American educator, suffragist, reformer

Emma Curtiss Bascom (née Emma Curtiss; April 20, 1828 – 1916) was a 19th-century American educator, suffragist and reformer from Massachusetts. She was a charter member of the Association for the Advancement of Woman and for many years was an officer of its board.

==Biography==
Emma Curtiss was born in Sheffield, Massachusetts, April 20, 1828. She was the second daughter of Owen Curtiss, and through her mother, Caroline Standish Owen, a direct descendant of Myles Standish. Her early education occurred at the Great Barrington Academy, Great Barrington, Massachusetts, at Pittsfield Institute, Massachusetts, and at Patapsco Female Institute, Maryland.

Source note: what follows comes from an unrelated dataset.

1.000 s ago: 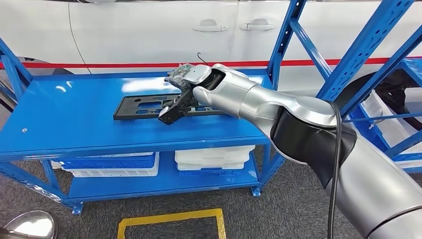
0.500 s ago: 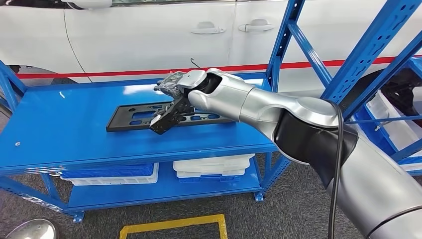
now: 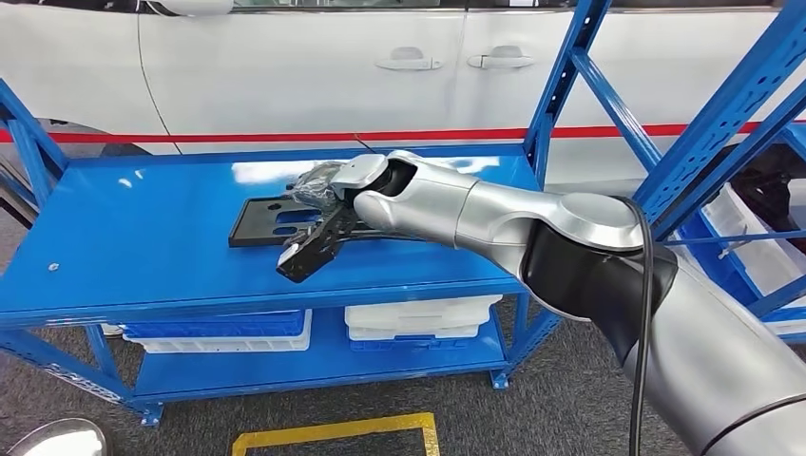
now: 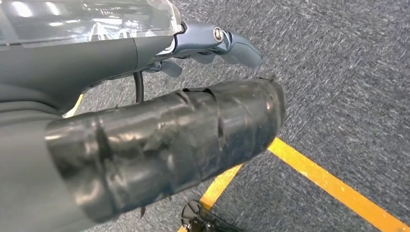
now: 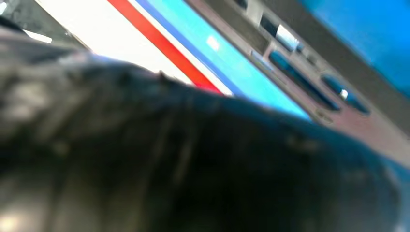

She became a teacher first in Kinderhook Academy, and later in Stratford Academy, Connecticut. She was a charter member of the Association for the Advancement of Woman and for many years was an officer of its board. She was secretary of the Great Lakes Exposition's Woman's Centennial Commission for the State of Wisconsin. She was active in the Woman's Christian Temperance Union almost from its first organization.

In 1856, she was married to John Bascom, at that time professor in Williams College. For years, her husband was unable to see, and she had to assist him with his studies and render him daily assistance in reading and writing. She was the mother of five children, including George (b. 1857), Jean (b. 1859), Emma (b. 1861), Florence (1862–1945), and Mabel (b. 1867). She died in 1916.